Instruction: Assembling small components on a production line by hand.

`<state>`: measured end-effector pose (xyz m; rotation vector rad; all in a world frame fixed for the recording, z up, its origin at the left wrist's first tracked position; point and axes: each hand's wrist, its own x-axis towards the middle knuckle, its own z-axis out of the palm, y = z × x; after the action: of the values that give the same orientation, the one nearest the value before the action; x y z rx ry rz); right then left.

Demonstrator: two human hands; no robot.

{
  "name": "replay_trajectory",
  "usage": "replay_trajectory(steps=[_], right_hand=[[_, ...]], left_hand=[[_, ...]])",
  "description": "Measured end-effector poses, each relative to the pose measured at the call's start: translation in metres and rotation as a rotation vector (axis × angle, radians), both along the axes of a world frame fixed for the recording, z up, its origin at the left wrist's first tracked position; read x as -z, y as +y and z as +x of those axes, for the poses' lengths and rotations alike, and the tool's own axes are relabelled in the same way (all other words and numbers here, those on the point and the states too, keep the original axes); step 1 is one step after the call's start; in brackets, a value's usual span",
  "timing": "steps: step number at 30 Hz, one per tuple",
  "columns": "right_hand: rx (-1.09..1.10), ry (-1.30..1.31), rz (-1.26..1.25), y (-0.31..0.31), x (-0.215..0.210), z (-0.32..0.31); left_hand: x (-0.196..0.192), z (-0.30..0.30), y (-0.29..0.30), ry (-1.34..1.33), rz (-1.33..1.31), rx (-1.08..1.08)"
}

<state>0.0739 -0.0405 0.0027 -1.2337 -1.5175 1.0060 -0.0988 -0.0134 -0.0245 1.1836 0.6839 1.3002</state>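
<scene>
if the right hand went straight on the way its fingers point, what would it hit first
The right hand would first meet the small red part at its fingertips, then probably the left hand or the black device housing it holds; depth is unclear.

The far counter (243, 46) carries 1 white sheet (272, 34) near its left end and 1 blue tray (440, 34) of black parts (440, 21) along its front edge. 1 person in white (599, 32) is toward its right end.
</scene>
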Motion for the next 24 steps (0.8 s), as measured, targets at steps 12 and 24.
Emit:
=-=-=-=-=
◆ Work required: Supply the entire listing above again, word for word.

◆ Result for this exercise:
Instruction: Assembling small components on a production line by hand.

`<state>`: measured end-effector pose (xyz m; rotation vector rad; all in a world frame fixed for the recording, z up, its origin at the left wrist's first tracked position; point and axes: each hand's wrist, its own x-axis towards the middle knuckle, its own z-axis out of the palm, y = z × x; after the action: of the values that give the same orientation, the one nearest the value before the action; x y z rx ry rz); right then left.

Demonstrator: two human hands; no robot.

{
  "name": "replay_trajectory",
  "usage": "replay_trajectory(steps=[_], right_hand=[[_, ...]], left_hand=[[_, ...]])",
  "description": "Measured end-effector poses, each relative to the pose measured at the call's start: translation in metres and rotation as a rotation vector (axis × angle, radians), both along the axes of a world frame fixed for the recording, z up, its origin at the left wrist's first tracked position; read x as -z, y as +y and z as +x of those axes, for the poses' lengths and rotations alike, and the tool's own axes are relabelled in the same way (all other words and numbers here, those on the point and the states too, keep the original axes); step 1 is one step after the call's start; in brackets, a value's usual span",
  "timing": "steps: step number at 30 Hz, one per tuple",
  "columns": "right_hand: rx (-1.09..1.10), ry (-1.30..1.31), rz (-1.26..1.25), y (-0.31..0.31), x (-0.215..0.210), z (-0.32..0.31); left_hand: x (-0.196..0.192), z (-0.30..0.30), y (-0.29..0.30), ry (-1.34..1.33), rz (-1.33..1.31), rx (-1.08..1.08)"
}

<state>0.0739 -0.0405 0.0027 -1.2337 -1.5175 1.0060 -0.0988 -0.0134 -0.0245 1.1836 0.6839 1.3002</state>
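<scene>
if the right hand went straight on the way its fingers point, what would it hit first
The right hand would first meet the small red part at its fingertips, then probably the left hand or the black device housing it holds; depth is unclear.

The far counter (243, 46) carries 1 white sheet (272, 34) near its left end and 1 blue tray (440, 34) of black parts (440, 21) along its front edge. 1 person in white (599, 32) is toward its right end.
</scene>
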Motion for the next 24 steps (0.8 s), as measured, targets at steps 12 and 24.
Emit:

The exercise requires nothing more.